Coburg – Das Gericht unter dem Vorsitz von Gerhard Amend sah es als erwiesen an, dass der 57-Jährige über mehrere Jahre hinweg Gelder von Mandanten zu lange, teilweise bis zu 15 Monate, zurück gehalten und sich immer tiefer in ein Schneeballsystem verstrickt hat. Amend: „Er hat ein neues Loch aufgerissen, um ein altes zu stopfen“, um den Betrieb seiner Ein-Mann-Kanzlei aufrecht und seinen Lebensunterhalt bestreiten zu können.

Dabei hätte der Mann schon frühzeitig erkennen können und müssen, dass dies den Straftatbestand der Untreue erfüllt. „Trotzdem hat er weiter gewurschelt“, so der Vorsitzende Richter. Gleichzeitig habe der 57-Jährige Familienmitglieder, Freunde und Bekannte betrogen, indem er von ihnen Darlehen annahm, obwohl er gewusst habe, dass er sie niemals zum vereinbarten Zeitpunkt zurückzahlen konnte. „Er wollte nicht wahr haben, dass seine Situation schlecht ist und eine Besserung nicht eintreten wird“, sagte Gerhard Amend in seiner Urteilsbegründung.

Das Gericht hob mit dem Urteilsspruch den Haftbefehl gegen den 57-Jährigen auf, der seit Januar dieses Jahres in Kronach in Untersuchungshaft sitzt. Er muss sich eine feste Wohnung in Coburg nehmen, zweimal wöchentlich bei der Polizei und sich beim Arbeitsamt melden.

Der tiefe Fall des einst geachteten Anwalts stimme, so Amend weiter, nicht nur die Freunde des Mannes, sondern auch das Gericht traurig. Denn der 57-Jährige habe sich vorher nie etwas zuschulden kommen lassen. Er sei in einen Abwärtsstrudel geraten, weil er zum einen sein Elternhaus habe erhalten wollen, was ihn finanziell überforderte, und als allein tätiger Fachanwalt für Verkehrsrecht immer weniger Mandate erhielt, weil Autoversicherer seit Jahren auf Vergleiche setzen oder Vertragsanwälte einschalten. Damit sei die Geschäftsgrundlage des Juristen immer dünner geworden. Trotzdem habe er es versäumt, rechtzeitig die Notbremse zu ziehen.
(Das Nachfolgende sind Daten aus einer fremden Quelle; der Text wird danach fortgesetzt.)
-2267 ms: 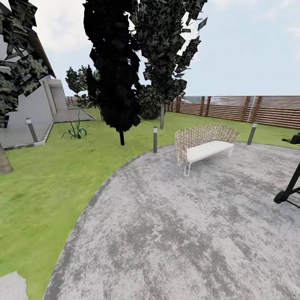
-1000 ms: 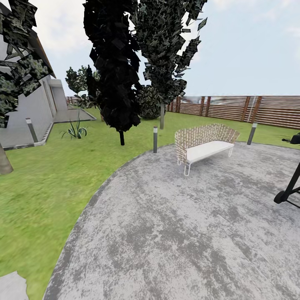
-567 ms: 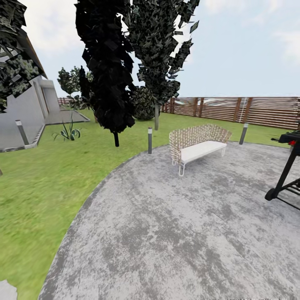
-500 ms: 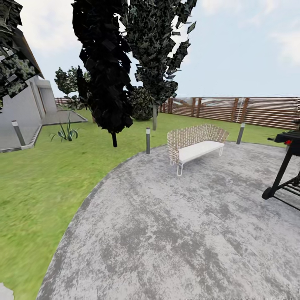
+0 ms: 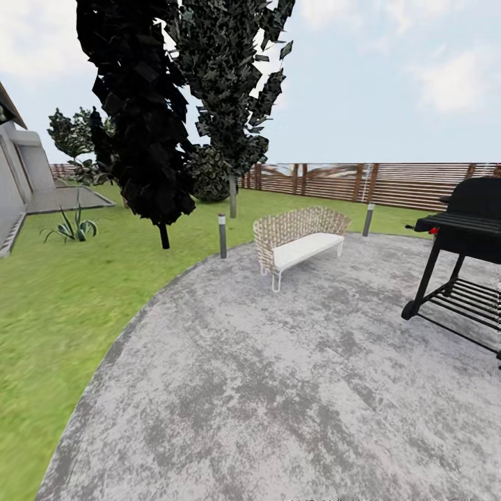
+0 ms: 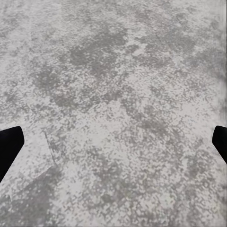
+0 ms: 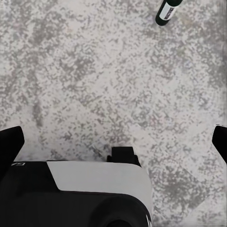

Die hohe Zahl der Fälle von Untreue und Betrug sowie der lange Zeitraum, über den die Straftaten begangen wurden, hätten zu dem Urteil von zwei Jahren und neun Monaten Haft führen müssen. Eine Bewährung sei hier ausgeschlossen, so Vorsitzender Richter Amend abschließend.